En ocasiones es necesario recordar la historia para desempolvar la frágil memoria colombiana. “A las 7:45 de la mañana del 12 de mayo de 1998, el general (r) Fernando Landazábal Reyes salió de su apartamento ubicado en el norte de Bogotá. Como era costumbre, se desplazó a pie para llegar a su oficina particular situada a pocas cuadras. Aquel día, vestía un impecable traje azul oscuro, llevaba en su mano el ejemplar infaltable de la edición de El Tiempo. En medio del desprevenido recorrido, un vehículo Sprint de color rojo lo seguía de cerca, en su interior (según relataron testigos) iban tres hombres.
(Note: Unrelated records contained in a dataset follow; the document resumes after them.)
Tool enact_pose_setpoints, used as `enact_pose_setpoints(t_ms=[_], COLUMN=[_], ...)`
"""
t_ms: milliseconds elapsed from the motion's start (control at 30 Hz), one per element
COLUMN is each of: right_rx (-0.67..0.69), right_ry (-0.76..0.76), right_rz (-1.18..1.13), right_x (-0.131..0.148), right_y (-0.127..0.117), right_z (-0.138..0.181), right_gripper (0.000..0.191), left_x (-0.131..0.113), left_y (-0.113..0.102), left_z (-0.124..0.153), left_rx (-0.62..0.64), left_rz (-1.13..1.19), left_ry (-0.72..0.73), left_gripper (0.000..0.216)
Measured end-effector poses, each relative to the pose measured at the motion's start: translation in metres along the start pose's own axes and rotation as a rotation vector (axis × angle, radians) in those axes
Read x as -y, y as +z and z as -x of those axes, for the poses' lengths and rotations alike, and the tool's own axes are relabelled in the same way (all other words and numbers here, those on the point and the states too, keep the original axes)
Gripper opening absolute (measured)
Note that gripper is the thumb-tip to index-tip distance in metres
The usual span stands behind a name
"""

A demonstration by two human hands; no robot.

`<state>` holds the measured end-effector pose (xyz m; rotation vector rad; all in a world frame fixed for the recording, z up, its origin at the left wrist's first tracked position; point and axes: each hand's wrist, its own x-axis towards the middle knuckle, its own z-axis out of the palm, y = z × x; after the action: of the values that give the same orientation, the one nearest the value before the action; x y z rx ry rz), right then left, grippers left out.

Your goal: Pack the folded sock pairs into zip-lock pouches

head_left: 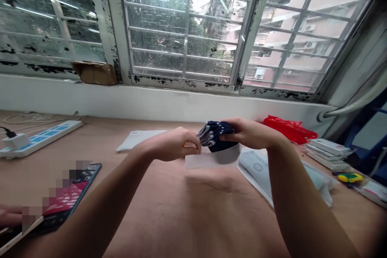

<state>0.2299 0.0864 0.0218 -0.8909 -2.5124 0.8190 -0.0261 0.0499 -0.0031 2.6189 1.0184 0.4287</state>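
Note:
Over the middle of the table I hold a bundle of folded navy and grey cloth point(215, 134), its layers stacked and pale-edged; they look like socks, though I cannot be sure. My right hand point(246, 131) grips it from the right, thumb in front and fingers behind. My left hand point(177, 144) is closed at its left side, fingertips at the bundle's grey edge and the end of a white translucent strip point(213, 159). That strip curves below the bundle towards my right hand. Whether the left fingers pinch the strip, the cloth or both is hard to tell.
A white packet point(137, 139) lies behind my left forearm, a plastic package point(256, 165) beside my right. Left stand a phone point(71, 193), part of another hand point(10, 215) and a power strip point(51, 137). Right are a red bag point(288, 129), stacked boxes point(328, 153) and a yellow-green tool point(350, 177).

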Motion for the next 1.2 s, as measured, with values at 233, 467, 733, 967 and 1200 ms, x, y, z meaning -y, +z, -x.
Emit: enact_pose_setpoints(t_ms=[233,467,733,967,1200], right_rx=[0.141,0.076,-0.157,-0.165,-0.202], right_ry=[0.073,0.111,-0.05,-0.109,-0.047], right_rz=[0.052,0.204,-0.095,-0.349,-0.43], right_x=[-0.002,0.001,-0.007,-0.019,-0.006], right_y=[-0.001,-0.001,0.008,0.015,0.026], right_z=[0.0,-0.004,-0.019,-0.03,-0.034], right_gripper=[0.032,0.027,0.028,0.025,0.026], left_x=[0.006,0.011,0.007,-0.002,-0.003], left_y=[0.008,0.008,0.008,0.009,0.007], left_z=[-0.003,-0.008,-0.015,-0.018,-0.017], left_rx=[-0.021,-0.297,-0.652,-0.736,-0.822], left_rz=[-0.094,0.128,0.424,0.636,0.603], left_ry=[-0.068,-0.26,-0.354,-0.413,-0.3], left_gripper=[0.017,0.031,0.032,0.039,0.027])
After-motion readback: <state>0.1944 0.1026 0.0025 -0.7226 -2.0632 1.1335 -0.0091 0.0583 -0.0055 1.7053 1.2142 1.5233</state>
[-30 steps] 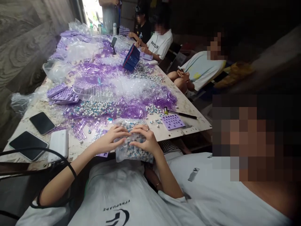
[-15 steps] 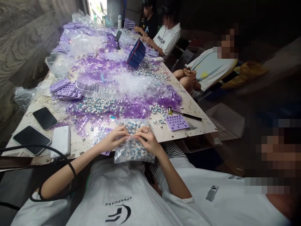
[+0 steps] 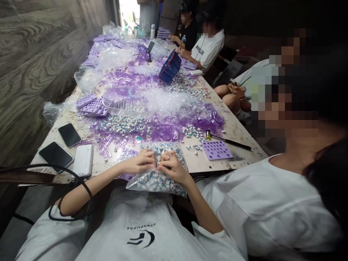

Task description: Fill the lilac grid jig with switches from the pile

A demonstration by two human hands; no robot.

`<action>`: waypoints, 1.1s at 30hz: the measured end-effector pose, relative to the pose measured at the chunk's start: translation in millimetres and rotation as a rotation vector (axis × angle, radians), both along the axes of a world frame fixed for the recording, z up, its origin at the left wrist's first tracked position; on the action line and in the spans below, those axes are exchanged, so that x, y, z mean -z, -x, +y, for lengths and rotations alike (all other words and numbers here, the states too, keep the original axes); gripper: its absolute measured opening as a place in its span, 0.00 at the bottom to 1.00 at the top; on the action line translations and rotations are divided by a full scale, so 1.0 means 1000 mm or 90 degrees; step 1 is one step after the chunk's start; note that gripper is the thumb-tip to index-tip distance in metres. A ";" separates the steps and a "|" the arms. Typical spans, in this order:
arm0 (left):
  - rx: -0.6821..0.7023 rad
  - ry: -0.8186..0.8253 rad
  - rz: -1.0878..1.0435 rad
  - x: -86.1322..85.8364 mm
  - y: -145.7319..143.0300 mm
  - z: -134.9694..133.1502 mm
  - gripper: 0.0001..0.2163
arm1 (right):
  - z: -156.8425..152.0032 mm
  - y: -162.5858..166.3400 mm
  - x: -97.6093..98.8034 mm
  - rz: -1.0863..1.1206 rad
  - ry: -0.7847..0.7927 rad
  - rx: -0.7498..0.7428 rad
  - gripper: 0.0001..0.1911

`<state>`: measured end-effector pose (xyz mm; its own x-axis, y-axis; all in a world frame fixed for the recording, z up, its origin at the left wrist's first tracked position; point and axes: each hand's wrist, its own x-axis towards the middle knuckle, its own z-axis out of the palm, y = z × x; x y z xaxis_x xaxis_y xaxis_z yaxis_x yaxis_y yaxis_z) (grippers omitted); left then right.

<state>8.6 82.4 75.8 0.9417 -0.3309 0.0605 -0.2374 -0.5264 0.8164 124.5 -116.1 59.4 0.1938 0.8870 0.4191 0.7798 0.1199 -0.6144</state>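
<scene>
Bag of small white-and-blue pieces (image 3: 163, 183) overhangs the near edge of the table (image 3: 196, 165). Judged soft, slippery, with shifting contents; best held by its gathered plastic mid-bag. Your left hand (image 3: 144, 160) and right hand (image 3: 174, 167) have fingers clamped there, nearly meeting; against one second ago, thumbs are closed in, not spread.

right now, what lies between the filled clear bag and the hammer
Small loose pieces and the purple tray lie between them in the head view.
</scene>
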 end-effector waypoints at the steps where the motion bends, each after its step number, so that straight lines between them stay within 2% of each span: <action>1: 0.003 0.000 0.001 -0.001 0.000 0.000 0.22 | 0.000 0.001 -0.001 0.001 -0.001 0.004 0.23; 6: 0.014 0.013 -0.011 -0.013 -0.007 -0.002 0.25 | 0.000 0.007 -0.009 0.014 0.023 0.012 0.24; 11: 0.034 0.028 -0.022 -0.019 -0.016 0.000 0.25 | -0.002 0.009 -0.008 0.097 -0.071 0.053 0.25; 15: 0.096 0.022 -0.006 -0.022 -0.023 0.004 0.24 | -0.006 0.008 -0.008 0.112 -0.046 -0.010 0.24; 20: 0.156 -0.007 -0.032 -0.027 -0.031 0.008 0.15 | -0.006 0.009 -0.006 0.059 -0.032 -0.036 0.24; 23: 0.161 -0.016 -0.052 -0.028 -0.033 0.012 0.14 | -0.002 0.008 -0.003 0.004 -0.105 -0.024 0.27; 27: 0.136 -0.012 -0.105 -0.031 -0.030 0.014 0.14 | 0.006 -0.001 -0.006 -0.044 -0.210 -0.038 0.25; 30: 0.121 0.034 -0.136 -0.036 -0.028 0.012 0.11 | 0.011 -0.012 -0.013 -0.067 -0.245 -0.075 0.25; 33: 0.150 0.039 -0.126 -0.043 -0.028 0.009 0.10 | 0.015 -0.023 -0.021 -0.126 -0.234 -0.111 0.25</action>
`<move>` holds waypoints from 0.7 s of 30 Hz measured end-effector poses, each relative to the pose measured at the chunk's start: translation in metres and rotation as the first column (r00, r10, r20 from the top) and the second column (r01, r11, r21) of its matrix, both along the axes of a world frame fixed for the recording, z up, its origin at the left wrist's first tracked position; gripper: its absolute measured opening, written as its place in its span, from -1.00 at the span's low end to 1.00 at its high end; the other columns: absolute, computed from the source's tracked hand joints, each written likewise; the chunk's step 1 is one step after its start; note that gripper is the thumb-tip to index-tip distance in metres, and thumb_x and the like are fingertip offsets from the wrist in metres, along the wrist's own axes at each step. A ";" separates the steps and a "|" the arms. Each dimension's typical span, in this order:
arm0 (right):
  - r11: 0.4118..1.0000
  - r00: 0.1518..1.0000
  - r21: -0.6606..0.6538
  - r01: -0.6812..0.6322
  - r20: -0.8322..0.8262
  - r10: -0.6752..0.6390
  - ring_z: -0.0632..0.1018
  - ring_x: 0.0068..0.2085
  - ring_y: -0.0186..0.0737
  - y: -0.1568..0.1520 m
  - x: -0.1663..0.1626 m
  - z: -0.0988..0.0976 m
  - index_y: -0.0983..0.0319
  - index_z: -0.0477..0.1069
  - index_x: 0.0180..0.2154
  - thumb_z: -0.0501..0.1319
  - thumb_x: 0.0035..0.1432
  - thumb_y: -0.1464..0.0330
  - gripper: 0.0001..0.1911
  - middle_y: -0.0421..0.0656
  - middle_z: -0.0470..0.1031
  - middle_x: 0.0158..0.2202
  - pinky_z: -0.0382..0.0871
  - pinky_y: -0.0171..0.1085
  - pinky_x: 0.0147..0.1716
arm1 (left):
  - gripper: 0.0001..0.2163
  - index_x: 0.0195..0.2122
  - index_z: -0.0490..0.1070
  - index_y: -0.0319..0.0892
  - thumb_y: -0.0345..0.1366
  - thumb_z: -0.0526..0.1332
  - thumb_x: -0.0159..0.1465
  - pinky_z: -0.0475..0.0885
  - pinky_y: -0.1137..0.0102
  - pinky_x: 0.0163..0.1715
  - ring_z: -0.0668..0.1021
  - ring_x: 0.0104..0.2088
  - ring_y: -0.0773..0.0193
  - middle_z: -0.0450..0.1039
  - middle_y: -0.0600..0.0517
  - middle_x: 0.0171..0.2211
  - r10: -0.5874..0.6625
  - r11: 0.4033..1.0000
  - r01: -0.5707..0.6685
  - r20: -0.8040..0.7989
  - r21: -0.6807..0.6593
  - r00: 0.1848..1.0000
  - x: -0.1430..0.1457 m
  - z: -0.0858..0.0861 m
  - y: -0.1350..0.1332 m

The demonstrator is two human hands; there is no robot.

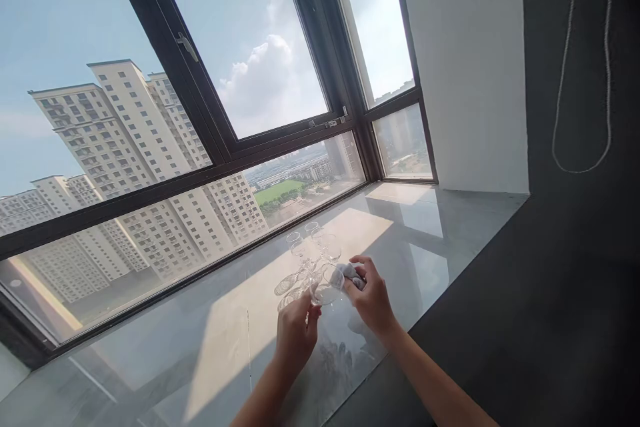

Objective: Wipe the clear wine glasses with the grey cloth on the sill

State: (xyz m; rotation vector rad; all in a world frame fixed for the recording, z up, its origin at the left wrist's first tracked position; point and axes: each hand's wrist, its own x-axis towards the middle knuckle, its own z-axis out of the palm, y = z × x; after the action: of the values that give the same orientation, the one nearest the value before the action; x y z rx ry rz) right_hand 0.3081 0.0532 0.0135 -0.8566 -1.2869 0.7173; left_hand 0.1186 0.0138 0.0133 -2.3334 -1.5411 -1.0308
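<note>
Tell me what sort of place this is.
Probably a high-rise room, perhaps in a home: through the dark-framed window tower blocks rise outside and a green field lies far below, while a wide, glossy sill runs beneath the glass.

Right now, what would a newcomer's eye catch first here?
Probably the tall buildings beyond the window, at left. Then, low in the middle over the part-sunlit sill, the left hand holding a clear glass and the right hand a grey cloth by its rim. More glasses sit beyond.
</note>
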 end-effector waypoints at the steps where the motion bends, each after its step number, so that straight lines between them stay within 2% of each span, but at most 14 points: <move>1: 1.000 1.000 0.005 -0.011 -0.004 0.011 0.48 -0.42 -0.27 0.000 0.000 0.000 0.17 0.26 -0.09 0.20 0.14 0.27 -0.69 -0.20 0.52 -0.36 0.33 -0.33 -0.43 | -0.63 0.16 0.34 -0.13 -0.28 0.02 0.36 0.44 0.42 -0.40 0.60 -0.40 0.23 0.56 0.01 -0.42 0.019 0.999 -0.019 -0.008 -0.027 1.000 -0.001 0.000 0.001; 4: 0.998 0.999 0.024 -0.051 0.002 0.051 0.51 -0.39 -0.24 -0.003 -0.002 0.001 0.17 0.27 -0.07 0.21 0.13 0.26 -0.68 -0.22 0.51 -0.38 0.34 -0.32 -0.40 | -0.64 0.14 0.37 -0.16 -0.26 0.01 0.37 0.44 0.42 -0.40 0.62 -0.38 0.21 0.58 -0.01 -0.40 0.112 0.990 -0.112 -0.009 -0.086 0.994 -0.007 0.004 0.004; 7: 0.993 0.994 0.041 -0.107 0.030 0.106 0.51 -0.37 -0.23 -0.009 -0.002 0.005 0.17 0.27 -0.07 0.22 0.13 0.25 -0.67 -0.22 0.50 -0.38 0.35 -0.31 -0.39 | -0.66 0.10 0.40 -0.15 -0.26 0.02 0.37 0.43 0.38 -0.38 0.63 -0.34 0.16 0.60 -0.06 -0.32 0.207 0.974 -0.210 -0.040 -0.088 0.977 -0.011 0.008 0.006; 11: 0.978 0.980 0.084 -0.191 0.081 0.184 0.49 -0.39 -0.26 -0.017 -0.001 0.015 0.14 0.28 -0.08 0.21 0.13 0.29 -0.70 -0.25 0.49 -0.38 0.34 -0.33 -0.40 | -0.72 0.01 0.46 -0.13 -0.25 0.06 0.36 0.40 0.38 -0.40 0.63 -0.31 0.13 0.60 -0.08 -0.28 0.229 0.968 -0.237 -0.092 -0.080 0.969 -0.013 0.013 0.004; 14: 0.979 0.982 0.102 -0.177 0.085 0.169 0.48 -0.41 -0.27 -0.021 0.002 0.023 0.13 0.29 -0.11 0.21 0.13 0.29 -0.73 -0.26 0.49 -0.39 0.33 -0.34 -0.41 | -0.73 -0.02 0.48 -0.10 -0.31 0.08 0.33 0.39 0.38 -0.39 0.60 -0.31 0.13 0.58 -0.06 -0.32 0.182 0.978 -0.196 -0.164 -0.071 0.970 -0.011 0.016 0.002; 18: 0.990 0.994 0.109 -0.088 0.071 0.080 0.50 -0.38 -0.27 -0.018 0.006 0.026 0.14 0.30 -0.11 0.22 0.13 0.28 -0.73 -0.25 0.50 -0.37 0.34 -0.35 -0.39 | -0.72 -0.07 0.52 -0.05 -0.40 0.15 0.24 0.40 0.33 -0.28 0.54 -0.26 0.13 0.54 -0.04 -0.36 0.018 0.997 -0.037 -0.291 -0.062 0.957 -0.005 0.019 -0.001; 21: 0.995 0.998 0.089 -0.034 0.058 0.029 0.51 -0.36 -0.26 -0.009 0.012 0.022 0.15 0.31 -0.11 0.23 0.12 0.27 -0.72 -0.22 0.52 -0.36 0.36 -0.33 -0.36 | -0.77 -0.10 0.52 -0.05 -0.39 0.16 0.26 0.39 0.31 -0.28 0.51 -0.27 0.13 0.53 -0.04 -0.38 -0.062 0.998 0.050 -0.280 -0.049 0.958 -0.001 0.019 -0.001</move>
State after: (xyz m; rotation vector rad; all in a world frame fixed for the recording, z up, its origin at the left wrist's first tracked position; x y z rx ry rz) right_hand 0.3197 0.0443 0.0359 -0.7897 -1.3762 0.6585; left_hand 0.1174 0.0123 0.0324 -2.4364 -1.4073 -0.6445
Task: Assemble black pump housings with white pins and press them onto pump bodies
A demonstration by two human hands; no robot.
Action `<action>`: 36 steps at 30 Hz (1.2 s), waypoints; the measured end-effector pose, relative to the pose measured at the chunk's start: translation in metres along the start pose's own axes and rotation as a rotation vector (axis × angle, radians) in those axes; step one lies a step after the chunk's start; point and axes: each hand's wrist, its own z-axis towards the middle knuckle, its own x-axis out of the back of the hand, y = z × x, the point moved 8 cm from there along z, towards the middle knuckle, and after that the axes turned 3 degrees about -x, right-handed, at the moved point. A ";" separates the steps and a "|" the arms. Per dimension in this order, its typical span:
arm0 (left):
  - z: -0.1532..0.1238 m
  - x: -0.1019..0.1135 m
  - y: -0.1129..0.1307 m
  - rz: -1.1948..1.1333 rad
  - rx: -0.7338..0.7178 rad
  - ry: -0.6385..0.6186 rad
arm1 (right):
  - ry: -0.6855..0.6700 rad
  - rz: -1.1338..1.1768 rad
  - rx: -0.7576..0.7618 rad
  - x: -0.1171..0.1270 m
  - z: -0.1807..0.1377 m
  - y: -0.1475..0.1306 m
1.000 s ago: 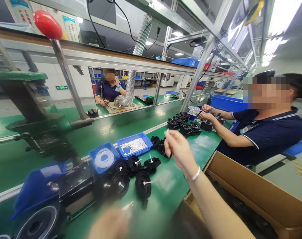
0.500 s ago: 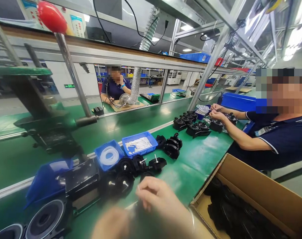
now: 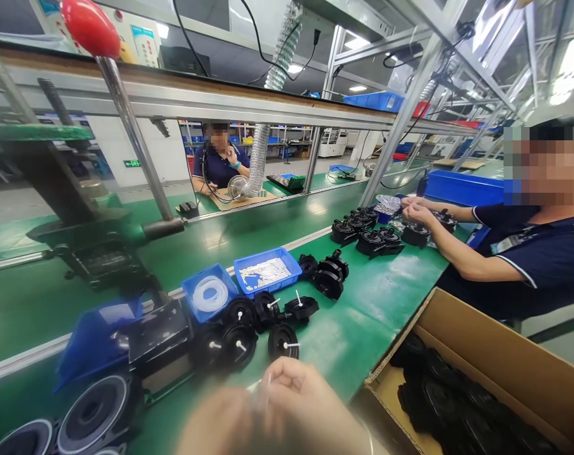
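1. The right hand's grip (image 3: 310,398) is pinched closed, thumb against curled fingers, on a slim, whitish piece (image 3: 269,380) standing nearly upright at the fingertips.
2. Close beside it on the left, the left hand (image 3: 215,414) is a soft blur; how far its grip is open and what it has hold of, I cannot tell.
3. Just ahead of the right grip sits a round, ridged black part (image 3: 275,344) with a straight white pin (image 3: 293,345) jutting from its centre; similar parts cluster farther ahead and to the left.
4. Beyond these, a shallow blue plastic tray (image 3: 291,278) carries loose, slender white pins (image 3: 275,268). Left of it, another blue tray (image 3: 191,284) has a smooth, translucent coil (image 3: 223,294).
5. Under the grips lies a glossy green surface (image 3: 334,335).
6. To their right, a matte brown cardboard box (image 3: 504,341) contains dark, lumpy parts (image 3: 457,404).
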 end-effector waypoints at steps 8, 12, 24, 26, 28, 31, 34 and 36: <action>0.003 0.003 0.003 -0.070 -0.058 0.018 | 0.020 -0.001 -0.040 -0.001 0.000 0.009; -0.009 -0.005 0.009 -0.102 -0.067 0.063 | -0.005 -0.019 0.010 -0.002 0.001 0.002; -0.014 -0.013 0.012 -0.239 -0.038 0.020 | -0.001 -0.043 0.088 -0.007 0.000 -0.006; -0.014 -0.013 0.012 -0.246 -0.040 0.014 | -0.006 -0.050 0.089 -0.008 0.000 -0.006; -0.015 -0.014 0.013 -0.239 -0.033 -0.002 | -0.009 -0.057 0.086 -0.008 -0.001 -0.006; -0.017 -0.016 0.014 -0.224 -0.024 -0.023 | 0.007 -0.062 0.081 -0.006 -0.001 -0.007; -0.017 -0.015 0.014 -0.236 -0.028 -0.014 | 0.063 -0.066 0.084 0.000 0.000 -0.008; -0.017 -0.014 0.013 -0.242 -0.033 -0.008 | 0.124 -0.076 0.119 0.007 0.000 -0.010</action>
Uno de ellos, se apeó y se acercó de frente al general, desenfundó una pistola nueve milímetros y le disparó en cinco ocasiones. Tres impactos le produjeron heridas mortales. La autoría del crimen terminó en un callejón sin salida, algo de lo cual, por respeto a los suyos, no es pertinente comentar.
Así, indefenso, ‘armado’ de un diario, como símbolo de la palabra que siempre defendió, murió sobre una acera fría en una aciaga mañana, en la cual una llovizna tenue vio apagar cobardemente tres soles. El soldado que había resistido a mil batallas, que había enfrentado el fuego inclemente en tierra propia y ajena, había caído por cuenta de enemigos agazapados que (contrarios a su talante) jamás dieron la cara” (Castaño, 2020).
Tomado del artículo “General Fernando Landazábal Reyes: el filósofo guerrero”, publicado en la edición No. 252 de la Revista Fuerzas Armadas, Capitán (r) César Castaño.